The core architecture uses an event-driven workflow based on GitHub Webhooks for repository events. Note that nothing about this architecture relies on event updates coming exclusively from webhooks, although this provides a convenient way to receive push notifications for the time being.
A webhook server listens for various webhook events. Two primary sources of events are considered, although the event sources are highly extensible.
- Github repository events: any GitHub repository that creates webhooks registered with the webhook server URL will automatically send event notifications when selected repository events occur. Repositories can optionally include a
.product.yaml
file with links that can be used to make associations between the GitHub repository and other endpoint nodes on the graph. - DNS repository events: all DNS A-records for projects in PHACDataHub are provisioned using the dns repository. Annotation metadata from these Config Connector manifests can be parsed to make associations between the DNS A-record URL and other endpoints such as the associated Github repository.
Depending on the type of endpoint being updated, the webhook server adds an event to the appropriate queue group in NATS (e.g. RepoEventsUpdate
, WebEventsUpdate
, etc.).
Graph Updater components subscribe to *EventUpdate
queue groups. Each kind of graph updater component performs a few tasks.

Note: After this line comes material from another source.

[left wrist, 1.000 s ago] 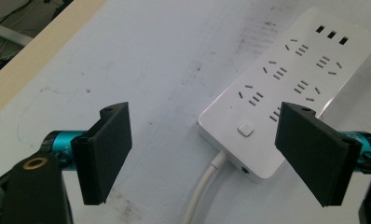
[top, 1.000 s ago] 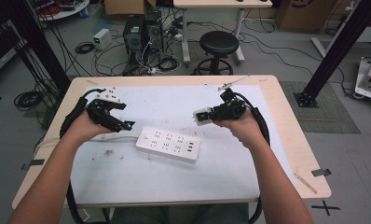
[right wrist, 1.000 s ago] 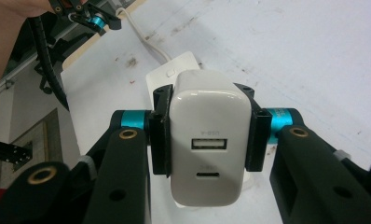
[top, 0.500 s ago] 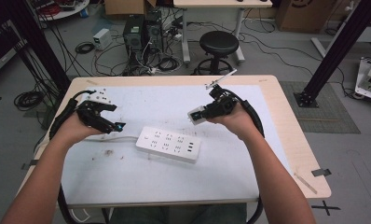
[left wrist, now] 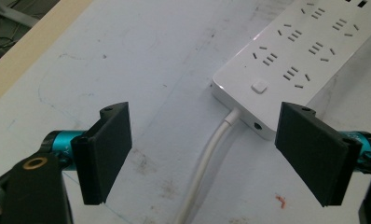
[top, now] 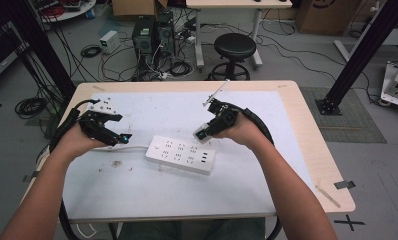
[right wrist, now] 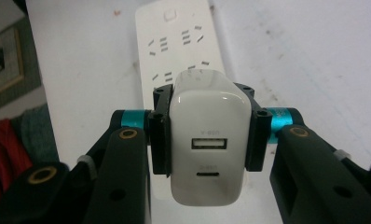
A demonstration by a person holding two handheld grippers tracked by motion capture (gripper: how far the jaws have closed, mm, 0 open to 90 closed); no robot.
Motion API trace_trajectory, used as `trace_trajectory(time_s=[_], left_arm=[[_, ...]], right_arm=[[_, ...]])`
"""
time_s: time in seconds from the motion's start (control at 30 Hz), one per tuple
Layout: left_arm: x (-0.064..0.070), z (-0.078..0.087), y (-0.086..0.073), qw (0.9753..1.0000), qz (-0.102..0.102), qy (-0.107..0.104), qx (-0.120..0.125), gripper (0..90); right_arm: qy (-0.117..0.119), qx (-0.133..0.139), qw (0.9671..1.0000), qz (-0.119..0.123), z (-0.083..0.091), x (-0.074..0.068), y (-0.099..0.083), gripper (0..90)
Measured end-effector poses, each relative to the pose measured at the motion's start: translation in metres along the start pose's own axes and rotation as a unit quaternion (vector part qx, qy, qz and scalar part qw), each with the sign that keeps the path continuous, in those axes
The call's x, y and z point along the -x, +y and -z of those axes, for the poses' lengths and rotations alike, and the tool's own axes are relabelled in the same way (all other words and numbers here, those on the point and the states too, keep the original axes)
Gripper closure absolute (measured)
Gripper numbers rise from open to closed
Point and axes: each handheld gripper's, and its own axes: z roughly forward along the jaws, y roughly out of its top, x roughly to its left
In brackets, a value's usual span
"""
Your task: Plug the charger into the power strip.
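A white power strip point(top: 181, 154) with several sockets lies flat near the middle of the white table mat; its white cable point(left wrist: 207, 158) runs off its left end. My left gripper point(top: 121, 138) hovers just left of that end, open, its jaws wide apart on either side of the cable and the strip's point(left wrist: 286, 60) switch end. My right gripper point(top: 201, 134) is shut on a white USB charger point(right wrist: 208, 140), held above the strip's point(right wrist: 179, 42) right part, its two ports facing the camera.
The mat covers a wooden table point(top: 312, 130). A small tool lies at the table's front right point(top: 327, 196). Beyond the far edge stand a black stool point(top: 234, 50), computer cases and tangled floor cables. Black frame posts rise at both sides.
Both hands moved. The right gripper carried the charger leftward and down toward the strip. The left gripper shifted slightly left and back, staying open by the strip's cable end.
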Motion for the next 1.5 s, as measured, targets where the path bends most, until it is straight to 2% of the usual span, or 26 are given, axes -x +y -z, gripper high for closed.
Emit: trace_trajectory(time_s=[0.17, 0.23, 0.3, 0.5, 0.6, 0.63, 0.77, 0.83, 0.87, 0.97, 1.03, 1.1, 1.2, 1.23, 1.37, 1.4, 1.5], left_arm=[[0.000, 0.002, -0.004, 1.0000, 0.001, 0.002, -0.002, 18.7], [0.001, 0.002, -0.005, 1.0000, 0.002, 0.002, -0.001, 18.7], [0.000, 0.003, -0.007, 1.0000, 0.003, 0.003, 0.001, 18.7], [-0.001, 0.003, -0.008, 1.0000, 0.002, 0.003, 0.000, 18.7], [-0.001, 0.003, -0.008, 1.0000, 0.002, 0.003, 0.000, 18.7], [-0.001, 0.002, -0.010, 1.0000, 0.003, 0.004, 0.003, 18.7], [-0.002, 0.003, -0.011, 1.0000, -0.002, 0.003, 0.001, 18.7], [-0.002, 0.003, -0.011, 1.0000, -0.002, 0.003, 0.001, 18.7], [-0.001, 0.003, -0.013, 1.0000, 0.005, 0.004, 0.006, 18.7], [-0.001, 0.003, -0.013, 1.0000, 0.003, 0.004, 0.004, 18.7], [0.000, 0.002, -0.014, 1.0000, 0.005, 0.004, 0.005, 18.7], [0.000, 0.001, -0.014, 1.0000, -0.001, 0.003, 0.002, 18.7], [0.000, 0.001, -0.014, 1.0000, 0.002, 0.002, 0.004, 18.7], [0.001, 0.000, -0.013, 1.0000, -0.001, 0.001, 0.002, 18.7], [0.001, -0.001, -0.013, 1.0000, -0.002, 0.001, 0.003, 18.7], [0.001, -0.004, -0.011, 1.0000, 0.000, -0.001, 0.004, 18.7], [0.002, -0.006, -0.011, 1.0000, -0.002, -0.001, 0.003, 18.7]], right_arm=[[0.006, -0.033, 0.9993, 0.018, -0.016, -0.001, 0.006, 63.1], [0.005, -0.038, 0.9989, 0.025, -0.019, -0.001, 0.008, 63.1], [0.004, -0.063, 0.9975, 0.033, -0.028, -0.004, 0.011, 63.1], [-0.005, -0.097, 0.9941, 0.049, -0.038, -0.004, 0.018, 63.1], [-0.006, -0.101, 0.9936, 0.050, -0.039, -0.005, 0.019, 63.1], [-0.014, -0.114, 0.9917, 0.058, -0.044, -0.005, 0.021, 63.1], [-0.022, -0.133, 0.9888, 0.065, -0.050, -0.006, 0.023, 63.1], [-0.027, -0.136, 0.9881, 0.065, -0.050, -0.007, 0.023, 63.1], [-0.028, -0.138, 0.9874, 0.071, -0.051, -0.007, 0.024, 63.2], [-0.029, -0.139, 0.9872, 0.073, -0.052, -0.008, 0.025, 63.2], [-0.043, -0.159, 0.9821, 0.092, -0.055, -0.013, 0.029, 63.2], [-0.049, -0.169, 0.9790, 0.102, -0.057, -0.016, 0.033, 63.3], [-0.050, -0.174, 0.9780, 0.104, -0.057, -0.016, 0.034, 63.3], [-0.053, -0.181, 0.9757, 0.110, -0.059, -0.018, 0.037, 63.4], [-0.061, -0.182, 0.9742, 0.119, -0.060, -0.021, 0.038, 63.4], [-0.067, -0.184, 0.9719, 0.131, -0.061, -0.023, 0.038, 63.5], [-0.073, -0.183, 0.9715, 0.132, -0.062, -0.026, 0.039, 63.5]])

- If a metadata file (e.g.
.product.yaml
) is present, parse the metadata file and construct the graph that associates the current endpoint with the endpoints it's related to. Note that if there is no metadata file, the graph is trivially a single node containing the current endpoint. - Traverse the graph from (1) and query the GraphQL API for each node on the graph to see if any entrypoint to the graph already exists in the database.
- Merge the graphs from (1) and (2), where nodes from (1) take precedence over nodes from (2).

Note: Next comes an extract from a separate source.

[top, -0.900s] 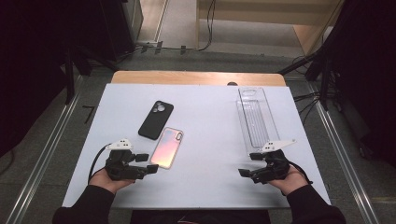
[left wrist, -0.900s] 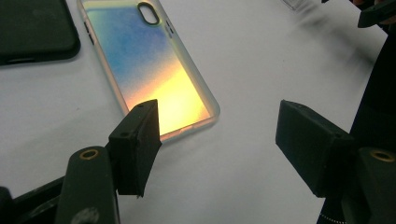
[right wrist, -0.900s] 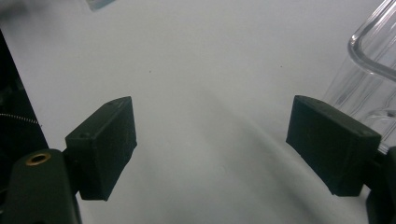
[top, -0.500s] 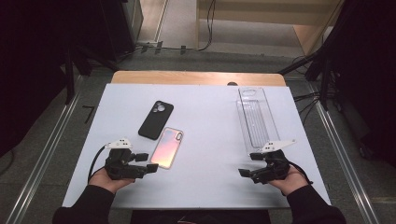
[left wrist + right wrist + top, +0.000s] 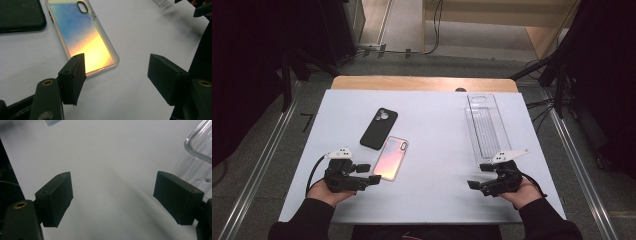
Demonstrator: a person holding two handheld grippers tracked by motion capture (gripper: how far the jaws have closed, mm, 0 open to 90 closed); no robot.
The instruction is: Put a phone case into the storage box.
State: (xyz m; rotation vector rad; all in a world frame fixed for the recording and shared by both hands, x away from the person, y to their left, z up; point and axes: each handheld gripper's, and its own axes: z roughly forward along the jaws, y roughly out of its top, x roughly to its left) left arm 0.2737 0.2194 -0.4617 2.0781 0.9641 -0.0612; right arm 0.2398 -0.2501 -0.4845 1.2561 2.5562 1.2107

- Write each node from the merged graph in (3) to the database using the appropriate mutation queries in the GraphQL API.
- Traverse the graph from (3) and add endpoint nodes to the appropraite scanner queue groups.

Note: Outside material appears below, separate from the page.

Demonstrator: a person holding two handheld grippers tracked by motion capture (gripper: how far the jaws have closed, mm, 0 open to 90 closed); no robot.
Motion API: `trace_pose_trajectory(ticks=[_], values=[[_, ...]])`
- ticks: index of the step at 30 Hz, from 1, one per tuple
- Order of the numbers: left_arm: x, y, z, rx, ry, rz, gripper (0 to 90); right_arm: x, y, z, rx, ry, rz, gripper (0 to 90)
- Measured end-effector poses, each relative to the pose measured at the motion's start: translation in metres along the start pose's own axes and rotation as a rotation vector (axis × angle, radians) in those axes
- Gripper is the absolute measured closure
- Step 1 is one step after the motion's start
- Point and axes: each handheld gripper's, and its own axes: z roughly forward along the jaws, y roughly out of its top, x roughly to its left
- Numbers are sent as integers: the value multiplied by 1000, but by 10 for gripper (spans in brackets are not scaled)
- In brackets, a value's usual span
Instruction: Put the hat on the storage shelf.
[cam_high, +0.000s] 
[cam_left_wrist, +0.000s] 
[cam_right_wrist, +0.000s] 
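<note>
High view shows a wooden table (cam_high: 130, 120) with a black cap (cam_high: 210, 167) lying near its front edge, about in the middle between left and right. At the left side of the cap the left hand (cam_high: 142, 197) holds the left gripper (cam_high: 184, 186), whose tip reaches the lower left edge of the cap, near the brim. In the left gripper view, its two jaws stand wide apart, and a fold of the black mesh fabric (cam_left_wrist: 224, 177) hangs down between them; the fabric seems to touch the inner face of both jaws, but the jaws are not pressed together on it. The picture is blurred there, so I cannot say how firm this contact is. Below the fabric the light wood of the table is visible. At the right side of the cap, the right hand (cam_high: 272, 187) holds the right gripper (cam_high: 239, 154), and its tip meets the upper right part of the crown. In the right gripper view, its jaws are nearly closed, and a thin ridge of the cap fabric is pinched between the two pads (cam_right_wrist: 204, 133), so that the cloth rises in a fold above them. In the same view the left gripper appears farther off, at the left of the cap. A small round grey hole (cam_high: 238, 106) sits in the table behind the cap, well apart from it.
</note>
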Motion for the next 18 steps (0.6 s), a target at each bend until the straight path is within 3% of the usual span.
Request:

Each kind of Endpoint Scanner subscribes to the appropriate queue groups, listening for endpoint nodes added by the appropriate Graph Updater component.
Each Endpoint Scanner performs a series of type-specific endpoint scans, largely reusing open source scanning tools such as Trivy, gitleaks, and axe-core (accessibility engine).
Endpoint Scanners write the updated endpoint nodes back to the GraphQL API via the appropriate mutation query.
Consumers of the GraphQL API (such as the web application) are able to read data about product subgraphs, using any valid entrypoint into the subgraph. A special kind of Product
label can be added with pointers to one or more endpoints in a subgraph, which allows clients such as the web application to attach a meaningful label to a subgraph of connected endpoints.
Importantly, note that Graph Updater components are aware of graph structure, but have no knowledge of node attributes added by Endpoint Scanner. Conversely, Endpoint Scanners are aware of attributes for the type of endpoint node they scan, but have no knowledge of the graph structure maintained by the Graph Updater components. In this way, there is a clean separation of concerns between the Graph Updater components and the Endpoint Scanner components.